Description of the drawings
Fig. 1 is a kind of implementation environment schematic diagram of the embodiment of the present invention;
Fig. 2 is that the people streams in public places amount based on deep learning that the embodiment of the present invention one provides adjusts aided process flow sheet Figure;
Fig. 3 is that the people streams in public places amount provided by Embodiment 2 of the present invention based on deep learning adjusts aided process flow sheet Figure;
Fig. 4 is the division methods schematic diagram that crowd's image provided by Embodiment 2 of the present invention is laterally divided into four regions;
Fig. 5 is the knot that the people streams in public places amount based on deep learning that the embodiment of the present invention three provides adjusts auxiliary system Structure schematic diagram;
Fig. 6 is the knot that the people streams in public places amount based on deep learning that the embodiment of the present invention four provides adjusts auxiliary system Structure schematic diagram.

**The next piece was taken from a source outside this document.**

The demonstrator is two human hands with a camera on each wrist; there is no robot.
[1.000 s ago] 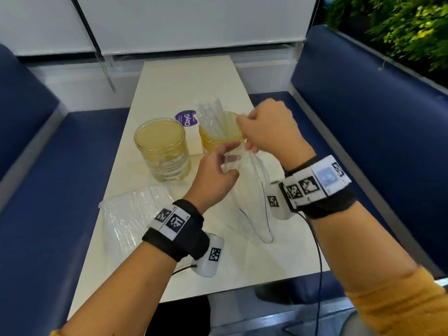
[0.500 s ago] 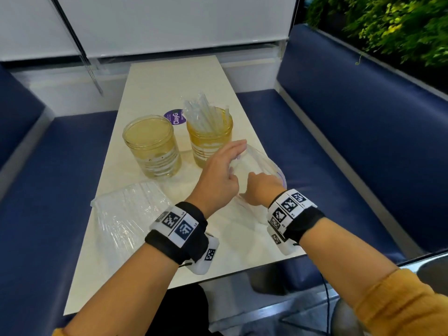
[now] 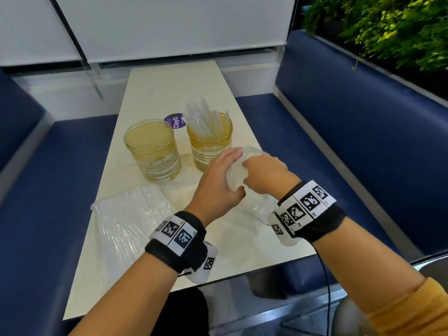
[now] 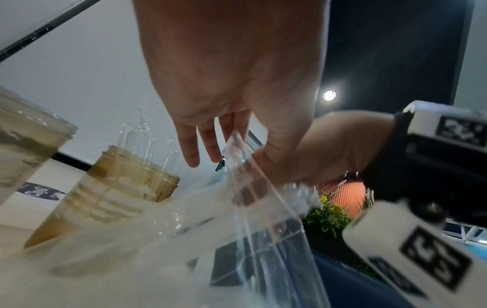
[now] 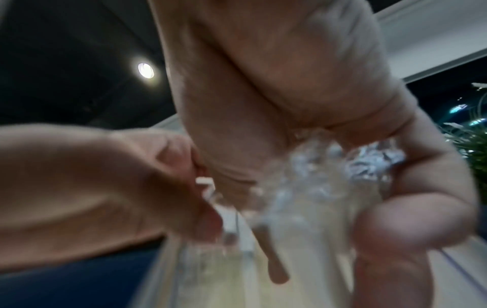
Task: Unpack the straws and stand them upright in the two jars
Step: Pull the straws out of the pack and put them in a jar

Specific implementation mode
To make the object, technical solutions and advantages of the present invention clearer, below in conjunction with attached drawing to embodiment party of the present invention Formula is described in further detail.
Fig. 1 is a kind of implementation environment schematic diagram of the embodiment of the present invention, is obtained as shown in Figure 1, the implementation environment includes image Taking equipment 120, processor 140 and terminal 160.
Image acquisition equipment 120 can be monitoring camera, and processor 140 can be a processor, if can also be The processor cluster of dry-cure device composition, terminal 160 can be the mobile terminal devices such as mobile phone, tablet computer, terminal 160 It is provided with display panel.Image acquisition equipment 120 and processor 140 pass through wired or wireless network connection, 140 He of processor Terminal 160 passes through wired or wireless network connection.Image acquisition equipment 120 obtains crowd's image in public place, by people Group's image is sent to processor 140, and processor 140 to the processing of a large amount of crowd's images by predicting the following several time points Flow of the people, then provides a user valid data reference by terminal 160, and user can be checked by the display panel of terminal 160 The recommendation information that processor 140 is sent.
Embodiment one:
The people streams in public places amount based on deep learning that the present embodiment provides a kind of adjusting householder method, described referring to Fig. 2 Method includes:
201:Obtain the flow of the people at the top n time point of current point in time;Wherein, N is the integer more than or equal to 2;
202:According to the flow of the people at the top n time point of the current point in time got, the following several time points is predicted Flow of the people;
203:According to the flow of the people of the following several time points predicted, by mode recommended to the user to following several The practical flow of the people at time point is adjusted.
The flow of the people at the top n time point for the current point in time that the present embodiment is got by basis, prediction are following several The flow of the people at time point, to according to the flow of the people of the following several time points predicted, pass through mode pair recommended to the user The practical flow of the people of the future several time points is adjusted so that user need not go to public place to would know that sky Remaining resource quantity situation, and user can according to the flow of the people of the following several time points predicted come flexible arrangement when Between.
Embodiment two
The people streams in public places amount based on deep learning that the present embodiment provides a kind of adjusting householder method, described referring to Fig. 3 Method includes:
With image acquisition equipment 120 it is monitoring camera in the present embodiment, processor 140 is computer, terminal 160 is hand Machine, implementation environment are illustrated by taking the bathhouse of campus as an example;
301:Obtain crowd's image at the top n time point of current point in time;
Specifically, monitoring camera is mounted on campus bathhouse doorway direction, shooting is overlooked at a certain angle The doorway stream of people passes in and out, and by the crowd's Image Real-time Transmission taken to computer, computer is receiving current point in time Crowd's image at the top n time point received before crowd's image.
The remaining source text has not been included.